Laetitia iniziò a ridere appena lo vide intento a
cucinarsi delle uova, fallendo miseramente nel suo tentativo.
Posò il
contenitore sul tavolo e disse << Non è così che si cucina un uovo, lascia
fare a me. >>
Nicholas alzò lo sguardo verso di lei e sorrise <<
Prego, fa pure. >>
Sembrava quasi che volesse sfidarla, e Laetitia,
accettò subito quella messa alla prova.
Inarcò divertita il sopracciglio e si
mise al lavoro.
<< Fatti da parte. >> mormorò prima di
avvicinarsi ai fornelli.
Il ragazzo alzò le mani con un sorriso compiaciuto,
e le rispose << E’ tutto per te. >>
Subito, Laetitia spense il
fuoco e levò la padella dal piano.
Prese l’olio e ne mise un po’ sulla
padella, poi, sbattè un uovo e accese il fuoco.
<< La mia specialità
sono le frittate. >> affermò la ragazza, mentre Nicholas la guardava
attentamente.
<< Allora, fai questa frittata, vediamo quanto sei brava.

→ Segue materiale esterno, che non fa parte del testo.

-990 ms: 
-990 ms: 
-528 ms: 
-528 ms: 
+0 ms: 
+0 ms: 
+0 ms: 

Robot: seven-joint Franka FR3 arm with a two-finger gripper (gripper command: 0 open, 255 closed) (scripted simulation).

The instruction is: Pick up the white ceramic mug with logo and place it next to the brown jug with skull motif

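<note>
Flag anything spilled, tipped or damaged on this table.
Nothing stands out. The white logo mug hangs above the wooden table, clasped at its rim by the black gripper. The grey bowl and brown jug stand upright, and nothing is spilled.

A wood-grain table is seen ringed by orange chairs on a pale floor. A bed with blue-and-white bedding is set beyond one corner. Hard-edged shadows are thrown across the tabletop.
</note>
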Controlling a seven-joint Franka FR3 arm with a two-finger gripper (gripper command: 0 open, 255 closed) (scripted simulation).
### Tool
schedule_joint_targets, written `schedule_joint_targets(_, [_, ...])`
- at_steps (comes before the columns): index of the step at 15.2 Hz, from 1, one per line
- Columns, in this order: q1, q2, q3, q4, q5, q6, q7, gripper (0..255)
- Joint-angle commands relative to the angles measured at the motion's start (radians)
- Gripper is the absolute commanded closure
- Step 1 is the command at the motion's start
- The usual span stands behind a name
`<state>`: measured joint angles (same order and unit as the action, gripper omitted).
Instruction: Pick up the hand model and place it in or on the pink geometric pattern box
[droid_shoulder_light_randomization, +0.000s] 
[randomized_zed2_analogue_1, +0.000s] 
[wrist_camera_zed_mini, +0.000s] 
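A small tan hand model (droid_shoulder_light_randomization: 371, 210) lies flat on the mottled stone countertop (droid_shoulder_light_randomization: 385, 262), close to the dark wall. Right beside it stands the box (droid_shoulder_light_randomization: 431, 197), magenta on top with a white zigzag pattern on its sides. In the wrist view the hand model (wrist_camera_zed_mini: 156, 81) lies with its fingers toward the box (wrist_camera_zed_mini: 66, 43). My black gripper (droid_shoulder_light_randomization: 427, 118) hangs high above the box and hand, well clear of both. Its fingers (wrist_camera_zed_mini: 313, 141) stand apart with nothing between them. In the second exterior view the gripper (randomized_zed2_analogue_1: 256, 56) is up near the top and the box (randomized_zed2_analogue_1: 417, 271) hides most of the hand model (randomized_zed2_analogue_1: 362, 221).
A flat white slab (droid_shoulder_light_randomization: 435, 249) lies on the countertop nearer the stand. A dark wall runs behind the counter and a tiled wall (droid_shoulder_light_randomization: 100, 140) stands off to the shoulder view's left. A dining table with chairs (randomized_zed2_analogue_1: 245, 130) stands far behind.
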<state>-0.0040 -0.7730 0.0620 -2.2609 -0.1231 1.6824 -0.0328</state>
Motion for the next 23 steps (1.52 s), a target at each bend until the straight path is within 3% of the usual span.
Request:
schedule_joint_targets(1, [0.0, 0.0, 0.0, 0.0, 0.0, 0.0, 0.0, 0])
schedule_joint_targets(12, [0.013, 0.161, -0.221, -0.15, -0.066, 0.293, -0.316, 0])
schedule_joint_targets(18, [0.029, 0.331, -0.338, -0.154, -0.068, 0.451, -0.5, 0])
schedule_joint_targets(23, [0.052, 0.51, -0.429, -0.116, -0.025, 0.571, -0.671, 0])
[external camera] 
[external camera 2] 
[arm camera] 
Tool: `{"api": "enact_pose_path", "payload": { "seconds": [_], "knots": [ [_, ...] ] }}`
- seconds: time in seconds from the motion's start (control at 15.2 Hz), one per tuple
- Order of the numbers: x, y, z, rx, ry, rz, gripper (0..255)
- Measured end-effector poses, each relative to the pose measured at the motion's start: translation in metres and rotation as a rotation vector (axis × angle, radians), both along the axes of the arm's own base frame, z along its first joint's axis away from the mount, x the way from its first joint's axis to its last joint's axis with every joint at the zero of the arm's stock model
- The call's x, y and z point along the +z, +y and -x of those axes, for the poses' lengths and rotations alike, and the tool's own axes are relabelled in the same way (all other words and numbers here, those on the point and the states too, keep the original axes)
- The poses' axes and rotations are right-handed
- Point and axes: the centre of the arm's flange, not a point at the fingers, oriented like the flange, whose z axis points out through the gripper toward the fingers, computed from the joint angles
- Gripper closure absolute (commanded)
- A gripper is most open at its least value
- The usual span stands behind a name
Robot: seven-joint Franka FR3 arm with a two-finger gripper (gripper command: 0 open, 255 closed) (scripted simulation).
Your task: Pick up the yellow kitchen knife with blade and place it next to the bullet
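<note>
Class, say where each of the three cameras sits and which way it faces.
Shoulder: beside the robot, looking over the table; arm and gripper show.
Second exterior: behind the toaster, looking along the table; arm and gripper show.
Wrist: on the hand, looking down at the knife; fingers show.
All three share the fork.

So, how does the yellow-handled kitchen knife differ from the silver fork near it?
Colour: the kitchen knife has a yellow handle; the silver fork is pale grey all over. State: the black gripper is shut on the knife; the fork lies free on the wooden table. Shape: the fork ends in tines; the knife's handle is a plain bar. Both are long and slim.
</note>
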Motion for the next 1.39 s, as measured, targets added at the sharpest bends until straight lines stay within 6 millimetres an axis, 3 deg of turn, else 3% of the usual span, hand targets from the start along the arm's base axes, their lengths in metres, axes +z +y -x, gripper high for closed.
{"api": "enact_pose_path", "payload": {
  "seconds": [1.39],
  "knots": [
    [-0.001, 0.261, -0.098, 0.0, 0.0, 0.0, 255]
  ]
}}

>> controbattè il ragazzo incrociando le braccia.
Laetitia di rimando,
rimase stupita dalla risposta del ragazzo. << Non sfidarmi, Nicholas, non
mi conosci neanche. >> sorrise beffarda. << Non sai con chi hai a
che fare. >>
Nicholas sorrise sgembo. << E con chi avrei a che
fare? >>
Il ragazzo sembrava avere un certo interesse verso Laetitia,
mostrando però particolare talento nel reprimere ogni tipo di
“manifestazione”.
<< Chiamami pure accademica. Ho passato
quasi tutti i miei diciannove anni di vita in un orfanotrofio circondata da
suore e regole. >> rispose la ragazza con una naturalezza che spaventò
Nicholas.
Che infatti, rimase alquanto sorpreso.
Appena sentì pronunciare
dalla sua bocca la parola “orfanotrofio” però, dentro sussultò.
La sicurezza
di Laetitia mise parecchio in difficoltà Nicholas.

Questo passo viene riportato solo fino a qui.